GEMINI.md 3.9 KB

Gemini & AI Assistant Guide for Carbon

This document provides high-density technical context for AI assistants (and humans!) contributing to the Carbon Language project. If you are an AI assistant, read this first to avoid common pitfalls.

Table of Contents

Project Structure

  • toolchain/: The C++ implementation of the compiler (Toolchain).
    • toolchain/check/: Semantic analysis (SemIR generation).
    • toolchain/parse/: Parsing (Token -> Parse Tree).
    • toolchain/lex/: Lexing (Source -> Tokens).
    • toolchain/sem_ir/: Semantic Intermediate Representation (SemIR) definitions.
    • toolchain/lower/: Lowering to LLVM IR.
  • proposals/: Evolution proposals.

Note: The explorer codebase (a prototype interpreter) has been moved to its own repository. You may see references to it in old proposals or documentation, but it is not part of the active toolchain development in this repository.

Building and Testing

We use Bazel.

Essential Commands

  • Test everything: bazel test //...
  • Test specific target: bazel test //toolchain/check:check_test
  • Build toolchain: bazel build //toolchain/...

Updating Test Data

Carbon tests often use file_test (for example, //toolchain/testing/file_test). If you change compiler behavior, you likely need to update expected test outputs. Do not manually edit thousands of lines of expected output. Use the script:

./toolchain/autoupdate_testdata.py
# Or for a specific file:
./toolchain/autoupdate_testdata.py toolchain/check/testdata/my_test.carbon

Pre-commit

Running pre-commit is mandatory.

pre-commit run -a

Debugging and Diagnostics

  • Printing to stderr: Use llvm::errs() << "debug info\n"; or std::cerr.
    • Avoid std::cout (it may interfere with tool output).
  • SemIR Stringification:
    • SemIR objects often have a Print method or operator<<.
    • inst.Print(llvm::errs())
  • Debugging Crashes:
    • Bazel sandboxing can hide artifacts. Use --sandbox_debug if needed, but often running the binary directly from bazel-bin/ is easier for debugging.

C++ Coding Patterns

Carbon's toolchain uses LLVM-style C++ with some specific conventions.

Error Handling

  • No Exceptions: We do not use C++ exceptions.
  • ErrorOr<T>: Return ErrorOr<T> for fallible operations.
    • Check with if (auto result = Function(); result) { Use(*result); }
  • llvm::Expected<T>: Similar to ErrorOr, used when interfacing with LLVM.

Casting (LLVM Style)

  • Use llvm::cast<T>(obj) (checked, asserts on failure).
  • Use llvm::dyn_cast<T>(obj) (returns null on failure).
  • Use llvm::isa<T>(obj) (boolean check).
  • Avoid dynamic_cast and standard RTTI.

Data Structures

  • Prefer LLVM ADTs: llvm::SmallVector, llvm::StringRef, llvm::DenseMap.
  • StringRef is a view; be careful with lifetimes.

Common Pitfalls

  1. Legacy explorer references: The explorer prototype has been moved.

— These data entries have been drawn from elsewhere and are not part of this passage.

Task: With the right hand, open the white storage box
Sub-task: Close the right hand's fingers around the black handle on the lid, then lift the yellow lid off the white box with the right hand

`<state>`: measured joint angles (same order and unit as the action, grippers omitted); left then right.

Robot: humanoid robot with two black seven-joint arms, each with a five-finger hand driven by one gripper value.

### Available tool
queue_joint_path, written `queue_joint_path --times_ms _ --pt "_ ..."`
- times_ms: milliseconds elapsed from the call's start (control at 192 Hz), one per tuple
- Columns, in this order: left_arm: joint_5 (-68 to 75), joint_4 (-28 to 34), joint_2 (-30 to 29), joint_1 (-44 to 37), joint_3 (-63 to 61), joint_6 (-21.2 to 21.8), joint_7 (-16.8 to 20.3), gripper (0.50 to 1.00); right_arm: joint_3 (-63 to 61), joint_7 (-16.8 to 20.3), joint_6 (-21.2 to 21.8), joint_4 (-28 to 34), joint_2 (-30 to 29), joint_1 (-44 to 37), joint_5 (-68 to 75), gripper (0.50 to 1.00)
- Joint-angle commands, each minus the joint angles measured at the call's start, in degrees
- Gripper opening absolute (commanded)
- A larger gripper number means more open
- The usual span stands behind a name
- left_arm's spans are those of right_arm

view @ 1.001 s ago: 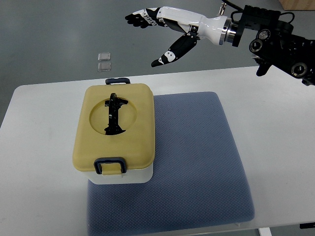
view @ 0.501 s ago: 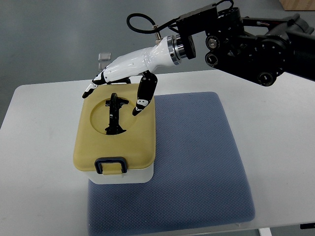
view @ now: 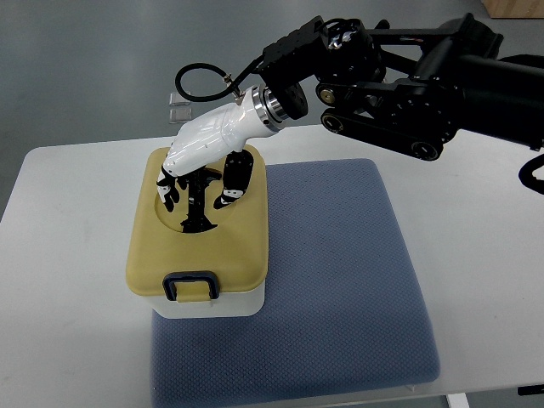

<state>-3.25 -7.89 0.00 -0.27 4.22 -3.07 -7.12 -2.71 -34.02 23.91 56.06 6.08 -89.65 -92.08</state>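
Note:
A white storage box with a tan lid stands on the left part of a blue mat. The lid has a black handle lying in a round recess and a black latch at its near edge. My right hand, white with black fingers, reaches down over the recess, fingers on the left of the handle and thumb on the right. The fingers are spread around the handle, not closed on it. The far latch is hidden by the hand.
The white table carries the mat and box. My black right arm stretches across the far right. Two small clear squares lie on the floor beyond the table.
My right hand has swung left and down from above the table's far edge onto the lid's recess, now straddling the handle. The box has not moved.

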Motion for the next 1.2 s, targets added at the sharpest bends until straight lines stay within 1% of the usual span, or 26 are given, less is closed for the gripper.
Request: queue_joint_path --times_ms 0,115,172,235,240,250,303,318,334,339,349,355,365,678,1012,1158,1194 --pt "0.0 0.07 0.0 0.0 0.0 0.0 0.0 1.0 -0.02 0.01 0.0 -0.08 -0.01 -0.26 -0.21 0.664" --pt "0.0 -0.02 0.0 0.0 0.0 0.0 0.0 1.0 -0.02 0.01 0.0 -0.25 -0.1 -0.35 -0.29 0.658" --pt "0.0 -0.02 0.0 0.0 0.0 0.0 0.0 1.0 -0.02 0.09 0.09 -0.25 -0.1 -0.17 -0.29 0.639" --pt "0.0 -0.02 0.0 0.0 0.0 0.0 0.0 1.0 -0.02 0.09 0.09 -0.25 -0.1 -0.17 -0.29 0.594" --pt "0.0 -0.02 0.0 0.0 0.0 0.0 0.0 1.0 -0.02 0.09 0.09 -0.25 -0.1 -0.17 -0.29 0.584" --pt "0.0 -0.02 0.0 0.0 0.0 0.0 0.0 1.0 -0.02 0.09 0.09 -0.25 -0.1 -0.17 -0.29 0.584" --pt "0.0 -0.02 0.0 0.0 0.0 0.08 0.0 1.0 -0.02 0.01 0.09 -0.25 -0.1 -0.08 -0.29 0.552" --pt "0.0 -0.02 0.0 0.0 0.0 0.0 0.0 1.0 -0.02 0.01 0.09 -0.25 -0.1 -0.08 -0.29 0.535" --pt "0.0 -0.02 0.0 0.0 0.0 0.0 0.0 1.0 -0.02 0.01 0.09 -0.25 -0.1 -0.08 -0.29 0.529" --pt "0.0 -0.02 0.0 0.0 0.0 0.0 0.0 1.0 -0.02 0.01 0.18 -0.25 -0.1 -0.08 -0.29 0.519" --pt "0.0 -0.02 0.0 0.0 0.0 0.0 0.0 1.0 -0.02 0.01 0.18 -0.25 -0.1 -0.08 -0.29 0.519" --pt "0.0 -0.02 0.0 0.0 0.0 0.0 0.0 1.0 -0.02 0.01 0.18 -0.25 -0.1 0.0 -0.29 0.507" --pt "0.0 -0.02 0.0 0.0 0.0 0.0 0.0 1.0 -0.02 0.01 0.18 -0.25 -0.1 0.0 -0.29 0.5" --pt "0.0 -0.02 0.0 0.0 0.0 0.0 0.0 1.0 -0.9 -0.35 0.09 -0.25 -0.72 -0.08 0.06 0.5" --pt "0.0 -0.02 0.0 0.0 0.0 0.0 0.0 1.0 -3.71 -0.52 0.44 -0.25 -0.63 -3.86 2.26 0.5" --pt "0.0 -0.02 0.0 0.0 0.0 0.0 0.0 1.0 -3.8 -0.61 0.0 -0.34 0.6 -4.92 4.37 0.5" --pt "0.0 -0.02 0.0 0.0 0.0 0.0 0.0 1.0 -3.8 -0.7 -0.09 -0.34 1.74 -4.92 4.8 0.5"
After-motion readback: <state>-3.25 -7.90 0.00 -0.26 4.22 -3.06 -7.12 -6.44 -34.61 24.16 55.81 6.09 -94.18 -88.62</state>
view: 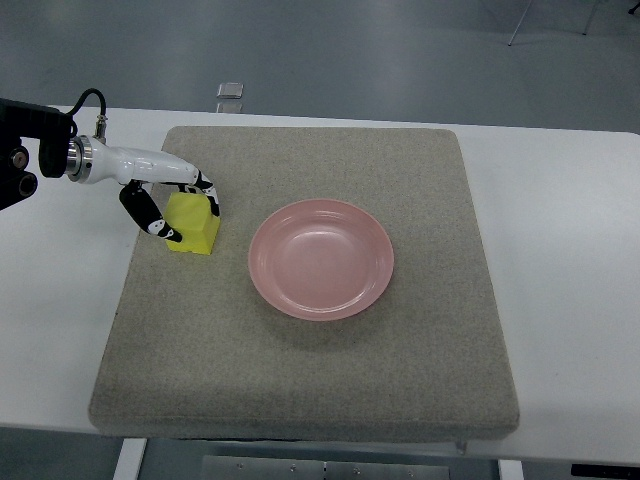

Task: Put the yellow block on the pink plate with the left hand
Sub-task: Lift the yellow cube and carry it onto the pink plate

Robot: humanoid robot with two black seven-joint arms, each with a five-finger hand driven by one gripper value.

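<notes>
A yellow block point(194, 224) rests on the grey mat point(310, 340), left of the pink plate point(321, 258). My left hand point(180, 208) reaches in from the left edge, its white and black fingers point(150, 217) curled round the block's top and left side. The block still looks to be resting on the mat. The plate holds nothing and sits about a hand's width to the right of the block. My right arm does not show.
The mat lies on a white table point(570, 300). A small grey object point(230, 91) lies on the floor beyond the table's far edge.
</notes>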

Ignore references to it in proposals or old docs; focus on toolchain.
  2. Manually updating test files: Always check if autoupdate_testdata.py can do it for you.
  3. Using std::string unnecessarily: Prefer llvm::StringRef for arguments.
  4. Header Includes: We use specific include orders (often enforced by clang-format).